→ **Data provided**
......

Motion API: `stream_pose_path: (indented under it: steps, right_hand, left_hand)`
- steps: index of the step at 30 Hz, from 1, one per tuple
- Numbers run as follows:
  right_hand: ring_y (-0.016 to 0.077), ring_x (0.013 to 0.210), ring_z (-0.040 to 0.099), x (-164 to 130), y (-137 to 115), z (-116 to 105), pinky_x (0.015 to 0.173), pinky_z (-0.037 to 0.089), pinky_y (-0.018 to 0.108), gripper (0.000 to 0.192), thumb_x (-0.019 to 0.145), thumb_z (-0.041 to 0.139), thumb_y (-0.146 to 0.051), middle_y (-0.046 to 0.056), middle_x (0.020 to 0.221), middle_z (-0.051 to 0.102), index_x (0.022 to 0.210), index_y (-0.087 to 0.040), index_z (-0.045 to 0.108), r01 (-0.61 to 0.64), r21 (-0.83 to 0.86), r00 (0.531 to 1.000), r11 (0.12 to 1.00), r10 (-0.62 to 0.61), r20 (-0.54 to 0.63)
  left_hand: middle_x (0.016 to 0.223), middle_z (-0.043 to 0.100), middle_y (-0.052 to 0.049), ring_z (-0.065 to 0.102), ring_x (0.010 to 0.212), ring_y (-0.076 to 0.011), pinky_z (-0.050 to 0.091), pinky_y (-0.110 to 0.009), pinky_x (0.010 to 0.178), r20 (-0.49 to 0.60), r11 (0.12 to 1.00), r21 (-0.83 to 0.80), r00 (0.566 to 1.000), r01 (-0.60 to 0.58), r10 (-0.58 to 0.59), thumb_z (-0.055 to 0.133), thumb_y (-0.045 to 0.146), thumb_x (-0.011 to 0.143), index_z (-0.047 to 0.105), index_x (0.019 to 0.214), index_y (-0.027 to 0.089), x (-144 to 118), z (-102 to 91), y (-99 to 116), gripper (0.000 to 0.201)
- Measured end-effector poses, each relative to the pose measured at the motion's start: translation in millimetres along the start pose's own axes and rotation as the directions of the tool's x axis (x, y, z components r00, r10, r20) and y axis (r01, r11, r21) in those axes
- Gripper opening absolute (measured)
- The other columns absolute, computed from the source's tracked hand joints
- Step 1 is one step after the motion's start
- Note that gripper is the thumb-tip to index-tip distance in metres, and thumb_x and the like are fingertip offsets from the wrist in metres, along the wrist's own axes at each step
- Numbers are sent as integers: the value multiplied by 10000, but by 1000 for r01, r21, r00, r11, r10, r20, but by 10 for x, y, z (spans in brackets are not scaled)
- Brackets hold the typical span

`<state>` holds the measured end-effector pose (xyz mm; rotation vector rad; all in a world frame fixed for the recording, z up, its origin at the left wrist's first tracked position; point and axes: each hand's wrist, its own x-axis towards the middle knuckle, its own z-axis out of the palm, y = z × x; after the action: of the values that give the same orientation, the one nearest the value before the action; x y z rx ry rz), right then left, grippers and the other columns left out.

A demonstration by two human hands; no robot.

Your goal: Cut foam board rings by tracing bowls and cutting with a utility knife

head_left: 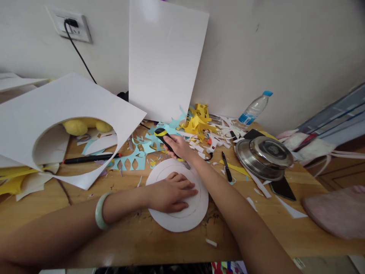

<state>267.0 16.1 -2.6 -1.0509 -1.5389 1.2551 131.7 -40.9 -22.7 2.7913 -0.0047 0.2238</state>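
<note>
Forearms: the right forearm [239,209] and left forearm [57,224] reach in over the near edge of the bench [119,247]; a pale green bangle [100,211] circles the left wrist.
White disc [176,222]: flat on the bench, close to the middle of the near edge, with a ring line marked inside its rim.
Left hand [173,192]: laid palm down on the disc, fingers extended and slightly parted, gripping nothing.
Right hand [179,147]: curled round a black-and-yellow tool [164,136] at the disc's far side; the tool's lower end is partly hidden by the hand and wrist.
White scrap [211,242]: near the near edge, right of the disc.
Holed board [68,95]: white, tilted over the bench's left end; yellow rounded objects [75,126] and a black marker [91,158] show through its round opening.
Cuttings: light blue paper [131,161] and yellow paper [198,123] pile toward the far edge, a white glue gun [216,144] just beside them.
White panel [165,57]: upright against the wall at the far edge.
Right end: black pen [226,167], upturned steel basin [264,156], dark flat slab [283,189] beside it; a blue-capped bottle [253,109] toward the far right corner.
</note>
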Motion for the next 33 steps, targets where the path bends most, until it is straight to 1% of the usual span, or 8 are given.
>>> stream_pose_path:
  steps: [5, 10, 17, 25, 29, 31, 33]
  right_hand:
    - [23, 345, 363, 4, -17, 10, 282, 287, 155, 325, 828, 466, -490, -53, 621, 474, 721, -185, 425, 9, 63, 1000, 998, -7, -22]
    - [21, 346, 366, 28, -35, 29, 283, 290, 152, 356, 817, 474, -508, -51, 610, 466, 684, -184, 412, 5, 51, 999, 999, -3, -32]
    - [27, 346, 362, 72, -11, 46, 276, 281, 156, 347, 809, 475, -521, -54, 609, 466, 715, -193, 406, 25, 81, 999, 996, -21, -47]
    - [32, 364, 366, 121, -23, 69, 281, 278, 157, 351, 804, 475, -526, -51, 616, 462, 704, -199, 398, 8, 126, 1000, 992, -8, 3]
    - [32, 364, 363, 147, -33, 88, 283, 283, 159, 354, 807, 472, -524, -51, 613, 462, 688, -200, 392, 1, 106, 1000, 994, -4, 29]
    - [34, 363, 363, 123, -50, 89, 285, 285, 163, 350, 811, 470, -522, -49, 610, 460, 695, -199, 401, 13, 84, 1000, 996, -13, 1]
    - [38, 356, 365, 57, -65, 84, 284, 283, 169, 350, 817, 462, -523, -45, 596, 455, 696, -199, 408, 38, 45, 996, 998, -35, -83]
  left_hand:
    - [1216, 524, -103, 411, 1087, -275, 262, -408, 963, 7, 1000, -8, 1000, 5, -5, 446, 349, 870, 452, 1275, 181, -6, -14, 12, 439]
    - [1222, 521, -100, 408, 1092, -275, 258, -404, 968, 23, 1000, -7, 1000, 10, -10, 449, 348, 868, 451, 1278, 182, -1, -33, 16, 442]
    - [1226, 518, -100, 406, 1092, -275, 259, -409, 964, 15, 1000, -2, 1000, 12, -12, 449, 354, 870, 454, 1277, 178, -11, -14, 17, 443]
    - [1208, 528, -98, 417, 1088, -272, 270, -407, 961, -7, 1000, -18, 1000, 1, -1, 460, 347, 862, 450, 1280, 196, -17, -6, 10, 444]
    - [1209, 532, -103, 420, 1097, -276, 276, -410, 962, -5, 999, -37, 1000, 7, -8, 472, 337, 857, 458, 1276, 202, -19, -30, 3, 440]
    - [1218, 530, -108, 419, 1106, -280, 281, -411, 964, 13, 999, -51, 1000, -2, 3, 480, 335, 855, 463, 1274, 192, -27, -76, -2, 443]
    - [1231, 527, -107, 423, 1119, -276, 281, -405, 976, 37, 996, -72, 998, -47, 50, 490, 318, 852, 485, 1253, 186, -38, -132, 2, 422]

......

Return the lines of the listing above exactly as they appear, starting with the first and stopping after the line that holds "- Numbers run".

Motion API: `stream_pose_path: (indented under it: steps, right_hand, left_hand)`
- steps: index of the step at 30 Hz, from 1, one per tuple
- Numbers run as follows:

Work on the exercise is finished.